# [Aim of the exercise]
The output is a word-for-word repeat of the listing below, free of images.

** Opening Supplied data block **

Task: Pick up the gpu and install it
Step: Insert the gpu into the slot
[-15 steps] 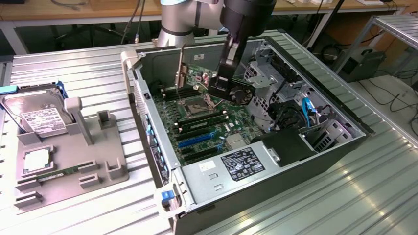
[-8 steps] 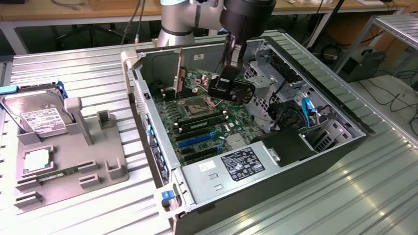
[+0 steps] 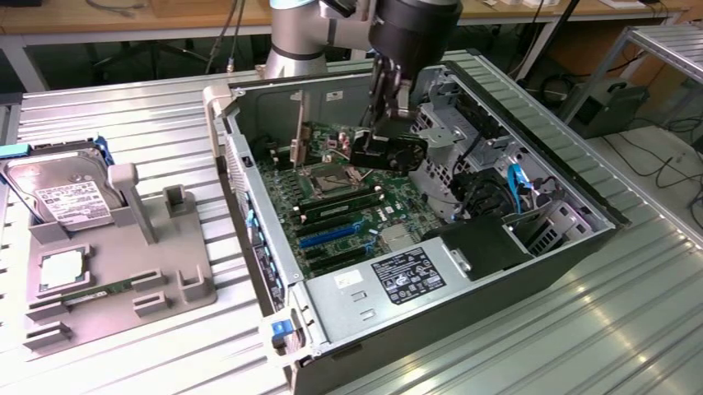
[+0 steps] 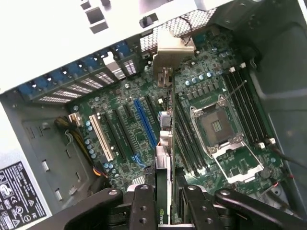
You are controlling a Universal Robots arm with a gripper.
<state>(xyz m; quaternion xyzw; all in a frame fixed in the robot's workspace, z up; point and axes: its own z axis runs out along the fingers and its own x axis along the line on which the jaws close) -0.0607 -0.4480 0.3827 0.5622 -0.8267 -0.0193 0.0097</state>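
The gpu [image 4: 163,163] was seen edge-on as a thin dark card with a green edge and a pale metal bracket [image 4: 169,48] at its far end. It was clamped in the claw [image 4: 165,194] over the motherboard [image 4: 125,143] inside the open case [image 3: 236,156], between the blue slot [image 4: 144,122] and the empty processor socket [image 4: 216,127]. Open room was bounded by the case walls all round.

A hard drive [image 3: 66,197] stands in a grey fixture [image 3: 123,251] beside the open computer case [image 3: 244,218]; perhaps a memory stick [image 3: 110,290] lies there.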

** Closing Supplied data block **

# [Result of this exercise]
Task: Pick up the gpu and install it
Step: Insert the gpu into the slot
[-15 steps] 
[-8 steps] 
[+0 steps] 
[+0 steps] 
You are controlling a Universal Robots arm with a gripper.
<state>(xyz m; quaternion xyzw; all in a frame fixed in the robot's workspace, z up; point and axes: its own z axis runs out along the fingers and its own x axis along the line on which the jaws close) -0.0607 -0.4480 0.3827 0.5622 -0.8267 -0.0193 0.0097</state>
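The gpu [image 4: 163,163] was seen edge-on as a thin dark card with a green edge and a pale metal bracket [image 4: 169,48] at its far end. It was clamped in the claw [image 4: 165,194] over the motherboard [image 4: 125,143] inside the open case [image 3: 236,156], between the blue slot [image 4: 144,122] and the empty processor socket [image 4: 216,127]. Open room was bounded by the case walls all round.

A hard drive [image 3: 66,197] stands in a grey fixture [image 3: 123,251] beside the open computer case [image 3: 244,218]; perhaps a memory stick [image 3: 110,290] lies there.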

The given output is complete.